■ What you should do
An exact repetition of the data is required; no picture should appear in it.

================

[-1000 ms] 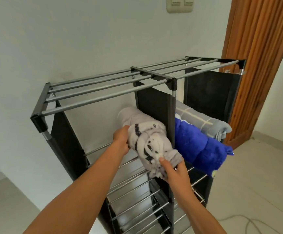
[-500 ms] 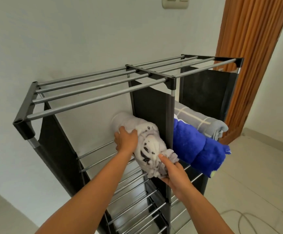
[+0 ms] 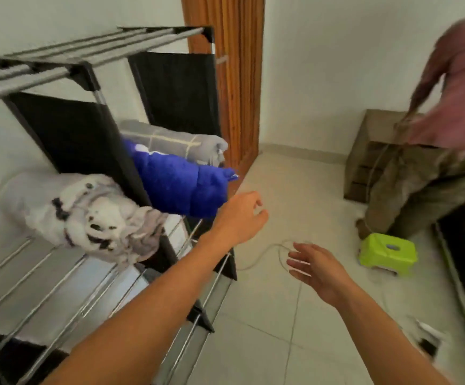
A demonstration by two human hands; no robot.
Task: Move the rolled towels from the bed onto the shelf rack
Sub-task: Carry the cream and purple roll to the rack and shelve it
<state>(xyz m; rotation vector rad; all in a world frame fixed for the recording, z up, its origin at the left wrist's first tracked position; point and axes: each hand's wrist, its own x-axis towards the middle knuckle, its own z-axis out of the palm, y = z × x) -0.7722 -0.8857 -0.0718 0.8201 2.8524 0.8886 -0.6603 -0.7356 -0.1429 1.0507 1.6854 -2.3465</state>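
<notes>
On the rack (image 3: 81, 76), a white towel (image 3: 81, 215) lies left of the black divider, with a blue towel (image 3: 181, 187) and grey towel (image 3: 170, 141) right of it (all rolled). Right of the rack, the left hand (image 3: 239, 215) and right hand (image 3: 317, 269) hover with fingers spread, holding nothing.

No legible txt, labels, brands or nos. anywhere in view.
</notes>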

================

■ Solution
[-1000 ms] 
[-500 ms] 
[+0 ms] 
A demonstration by two human hands; no robot.
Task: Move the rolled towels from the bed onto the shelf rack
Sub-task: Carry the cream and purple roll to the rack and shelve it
<state>(xyz m; rotation vector rad; all in a world frame fixed for the recording, z up, its origin at the left wrist's first tracked position; point and axes: each hand's wrist, its own x-axis towards the middle knuckle, its own z-axis out of the palm, y = z × x) -0.7722 -0.8857 -0.0718 0.8201 2.8524 0.8886 -0.6603 -0.7356 -0.1429 1.0507 1.6854 -2.3465</state>
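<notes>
On the rack (image 3: 81, 76), a white towel (image 3: 81, 215) lies left of the black divider, with a blue towel (image 3: 181, 187) and grey towel (image 3: 170, 141) right of it (all rolled). Right of the rack, the left hand (image 3: 239, 215) and right hand (image 3: 317, 269) hover with fingers spread, holding nothing.

No legible txt, labels, brands or nos. anywhere in view.
</notes>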

Nothing more is needed to finish the exercise.